### TASK OBJECTIVE
If a line in the listing below holds the word "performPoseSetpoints", it counts toward the total; report that total alone.

[Opening DATASET CONTENT section]

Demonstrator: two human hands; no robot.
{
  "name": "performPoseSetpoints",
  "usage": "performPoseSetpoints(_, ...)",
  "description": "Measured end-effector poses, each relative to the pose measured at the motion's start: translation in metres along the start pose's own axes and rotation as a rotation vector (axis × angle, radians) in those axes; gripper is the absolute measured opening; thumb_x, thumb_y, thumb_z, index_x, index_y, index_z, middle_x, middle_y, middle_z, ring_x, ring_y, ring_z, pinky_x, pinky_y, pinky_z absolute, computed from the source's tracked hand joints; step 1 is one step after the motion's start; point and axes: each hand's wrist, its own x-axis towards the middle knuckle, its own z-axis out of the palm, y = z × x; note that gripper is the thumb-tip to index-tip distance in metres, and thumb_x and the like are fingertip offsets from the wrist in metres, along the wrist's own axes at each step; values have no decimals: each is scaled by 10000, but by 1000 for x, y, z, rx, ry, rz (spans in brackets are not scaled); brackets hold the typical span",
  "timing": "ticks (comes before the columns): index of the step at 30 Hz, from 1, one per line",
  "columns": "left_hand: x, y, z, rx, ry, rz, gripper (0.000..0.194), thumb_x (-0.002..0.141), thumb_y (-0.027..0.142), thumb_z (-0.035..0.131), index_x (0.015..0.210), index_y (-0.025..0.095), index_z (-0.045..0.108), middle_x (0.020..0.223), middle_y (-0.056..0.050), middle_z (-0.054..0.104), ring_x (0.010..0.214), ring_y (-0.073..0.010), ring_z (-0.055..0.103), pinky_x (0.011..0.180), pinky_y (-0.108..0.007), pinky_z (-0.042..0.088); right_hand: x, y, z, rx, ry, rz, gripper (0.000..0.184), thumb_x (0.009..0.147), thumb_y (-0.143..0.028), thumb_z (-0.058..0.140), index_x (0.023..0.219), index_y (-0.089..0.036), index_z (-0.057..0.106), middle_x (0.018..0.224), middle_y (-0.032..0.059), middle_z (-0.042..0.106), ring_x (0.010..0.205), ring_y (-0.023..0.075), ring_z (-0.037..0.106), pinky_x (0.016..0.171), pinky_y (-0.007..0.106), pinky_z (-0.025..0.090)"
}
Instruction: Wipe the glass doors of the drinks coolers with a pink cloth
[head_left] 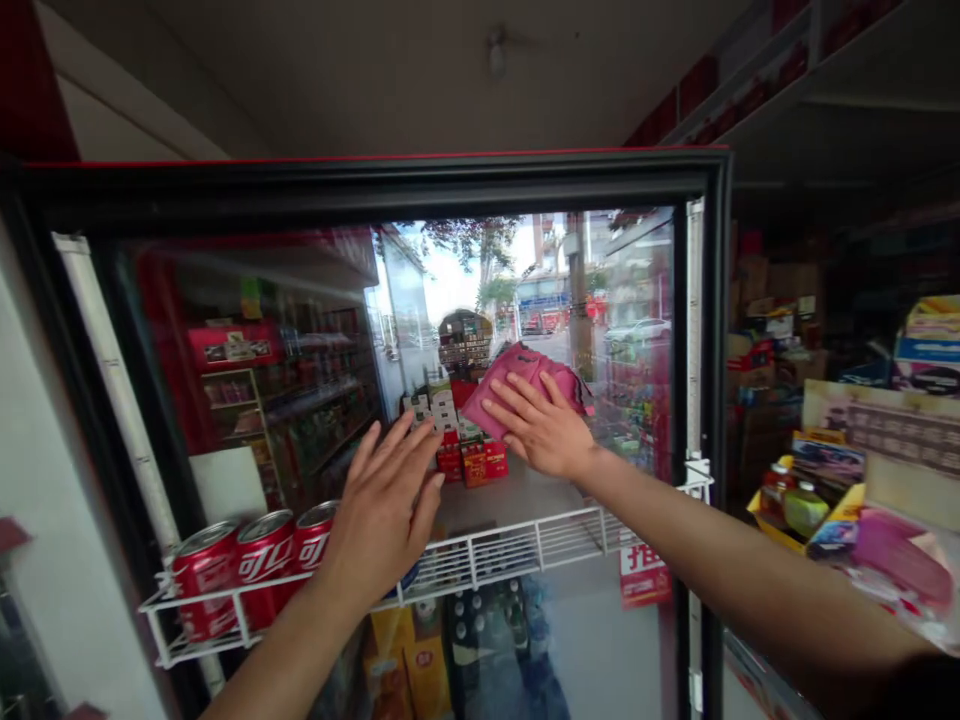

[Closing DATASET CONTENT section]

### REPLY
2